Imitação de Cristo - Livro IV 2

Livro IV: a devota exortação à sagrada comunhão

Que grande caridade e bondade de Deus se manifesta ao homem neste Sacramento

Confiado em vossa bondade e em vossa grande misericórdia, Senhor, eu me aproximo, enfermo, do Salvador; faminto, da fonte da vida; necessitado, do Rei do céu; servo sedento, do Senhor; criatura, do Criador; desconsolado, do meu piedoso Consolador. Mas de onde me vem isto, que venhais a mim? Quem sou eu, para que Vos deis a mim mesmo? Como ousa o pecador aparecer diante de Vós? E como Vos dignais Vós vir ao pecador?
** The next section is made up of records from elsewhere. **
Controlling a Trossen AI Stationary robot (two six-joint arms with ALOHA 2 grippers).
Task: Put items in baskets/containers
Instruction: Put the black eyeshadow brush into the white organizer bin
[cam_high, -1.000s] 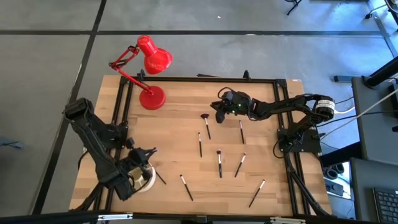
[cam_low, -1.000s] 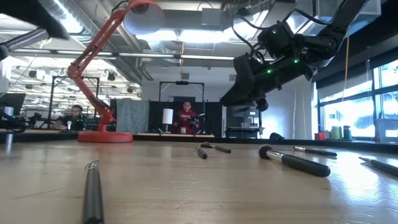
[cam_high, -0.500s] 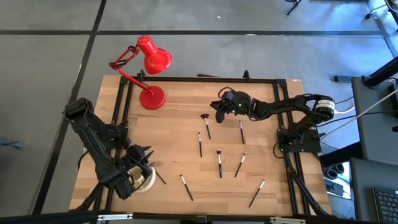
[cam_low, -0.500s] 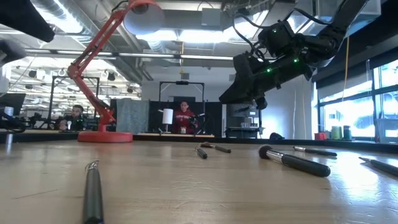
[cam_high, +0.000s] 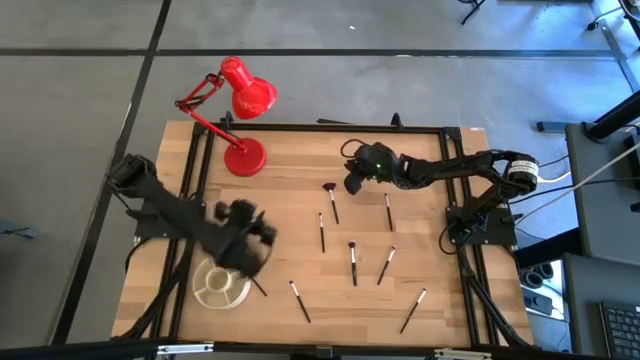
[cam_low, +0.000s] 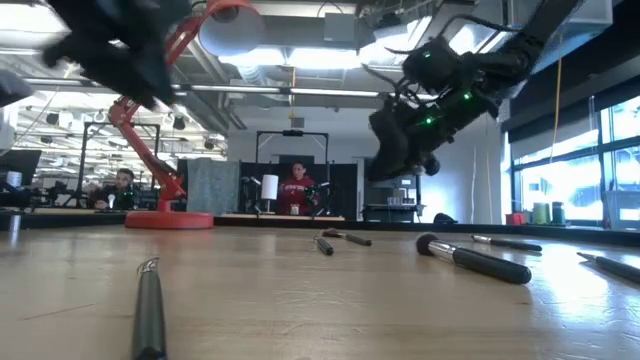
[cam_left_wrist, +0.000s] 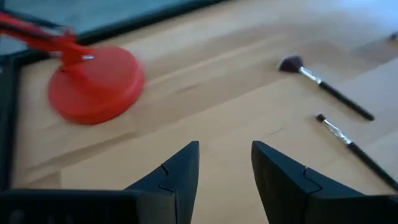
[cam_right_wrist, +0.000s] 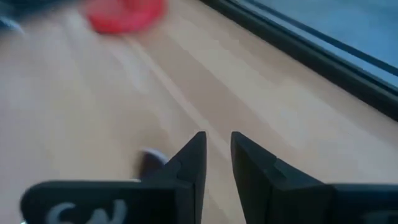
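Left pincer (cam_high: 243, 240) released, empty, above round cream-white divided dish (cam_high: 221, 285) near wooden table's (cam_high: 290, 190) front-left corner; right pincer (cam_high: 354, 180) slightly parted, empty, near thin dark-handled brushes (cam_high: 352, 262)

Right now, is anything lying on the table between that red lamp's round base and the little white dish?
No. In the high view, only bare wood lies between the lamp base and the white dish, though the left gripper hangs above that stretch.
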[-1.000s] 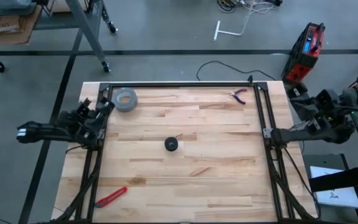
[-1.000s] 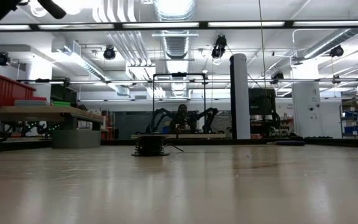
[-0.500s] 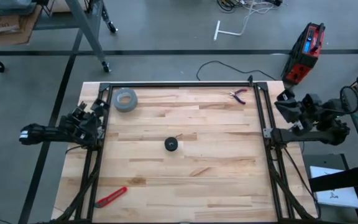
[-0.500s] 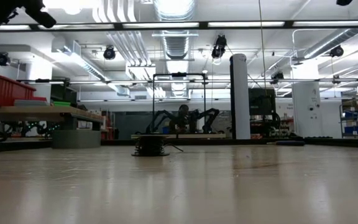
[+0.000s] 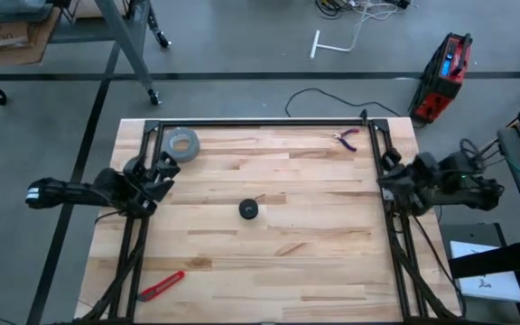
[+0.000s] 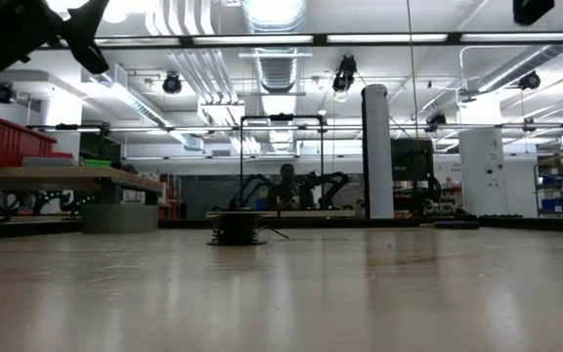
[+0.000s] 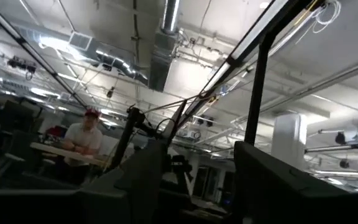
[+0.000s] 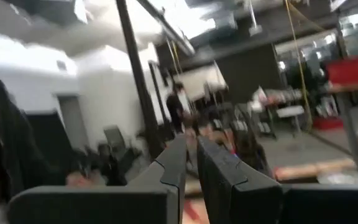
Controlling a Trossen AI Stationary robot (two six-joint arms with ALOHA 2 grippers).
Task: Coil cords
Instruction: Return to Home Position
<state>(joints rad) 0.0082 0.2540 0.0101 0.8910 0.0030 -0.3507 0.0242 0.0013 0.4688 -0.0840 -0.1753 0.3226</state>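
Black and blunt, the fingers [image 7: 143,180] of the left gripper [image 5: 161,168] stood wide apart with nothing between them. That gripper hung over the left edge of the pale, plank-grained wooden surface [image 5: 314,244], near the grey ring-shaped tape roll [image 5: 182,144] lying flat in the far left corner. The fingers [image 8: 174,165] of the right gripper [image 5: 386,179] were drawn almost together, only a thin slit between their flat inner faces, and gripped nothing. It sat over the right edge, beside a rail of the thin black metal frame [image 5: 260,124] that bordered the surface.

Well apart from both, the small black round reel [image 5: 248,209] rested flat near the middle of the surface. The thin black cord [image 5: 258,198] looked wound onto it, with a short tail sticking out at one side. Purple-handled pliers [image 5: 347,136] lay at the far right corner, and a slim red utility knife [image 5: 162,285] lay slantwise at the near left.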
Vós conheceis o vosso servo, e sabeis que não nele nada de bom pelo qual lhe concedais isto. Confesso, pois, a minha vileza, reconheço a vossa bondade, louvo a vossa piedade e Vos dou graças por vossa imensa caridade. Por Vós mesmo fazeis isto, não por meus méritos, para que a vossa bondade me seja mais conhecida, a vossa caridade me seja mais largamente comunicada e a humildade me seja mais perfeitamente recomendada. Porque, então, isto Vos agrada e assim ordenastes que fosse feito, agrada-me também a mim a vossa condescendência; e oxalá a minha iniquidade não a impeça.
Ó dulcíssimo e benigníssimo Jesus, quanta reverência e ação de graças, com perpétuo louvor, Vos é devida pela recepção do vosso sagrado Corpo, cuja dignidade nenhum dos homens é capaz de explicar. Mas que pensarei nesta Comunhão, ao aproximar-me do meu Senhor, a quem não posso venerar dignamente e a quem, contudo, desejo receber com devoção? Que pensarei de melhor e mais salutar senão humilhar-me a mim mesmo totalmente diante de Vós e exaltar a vossa infinita bondade acima de mim? Eu Vos louvo, meu Deus, e Vos exalto eternamente. Desprezo-me e me submeto a Vós no profundo da minha vileza.
Eis que Vós sois o Santo dos Santos, e eu, a imundície dos pecadores; e Vos inclinais para mim, que não sou digno de olhar para Vós. Eis que Vós vindes a mim, Vós quereis estar comigo, Vós me convidais ao vosso banquete, Vós quereis dar-me o alimento celeste e o pão dos Anjos para que eu coma, e nenhum outro senão Vós mesmo, o pão vivo que descestes do céu e dais vida ao mundo.
Eis donde procede a dileção, qual condescendência resplandece; quão grandes ações de graças e louvores por estas coisas Vos são devidos. Ó, quão salutar e útil é o vosso desígnio, quando o instituístes! Quão suave e jucundo banquete, quando Vos destes a Vós mesmo em alimento! Ó, quão admirável é a vossa obra, Senhor; quão poderosa a vossa virtude, quão infalível a vossa verdade! Pois Vós dissestes, e todas as coisas foram feitas; e isto foi feito, que ordenastes: coisa admirável e digna de fé, e que vence o entendimento humano, que Vós, Senhor meu Deus, verdadeiro Deus e homem, estais inteiro contido sob a pequena espécie do pão e do vinho, e sois comido por quem Vos recebe sem que Vos consumais.
Vós, Senhor do universo, que de nada tendo necessidade quisestes habitar em nós por meio do vosso Sacramento, conservai o meu coração e o meu corpo imaculados, para que, com consciência alegre e pura, eu possa mais frequentemente celebrar os vossos mistérios e recebê-los para a minha perpétua salvação, os quais principalmente para a vossa honra e como memorial perene sancionastes e instituístes.
Alegra-te, minha alma, e graças a Deus por dom tão nobre e por singular consolação deixada a ti neste vale de lágrimas. Pois, quantas vezes recordas este mistério e recebes o corpo de Cristo, outras tantas vezes realizas a obra da tua redenção e te tornas participante de todos os méritos de Cristo; porque a caridade de Cristo nunca diminui, e a grandeza da sua propiciação nunca se esgota. Por isso, com uma sempre nova renovação da mente, deves dispor-te para isto e ponderar o grande mistério da salvação com atenta consideração. De tal modo grande, novo e jucundo te deve parecer, quando celebras ou ouves a missa, como se naquele mesmo dia Cristo, descendo pela primeira vez ao ventre da Virgem, se tivesse feito homem, ou, pendendo na cruz, padecesse e morresse pela salvação dos homens.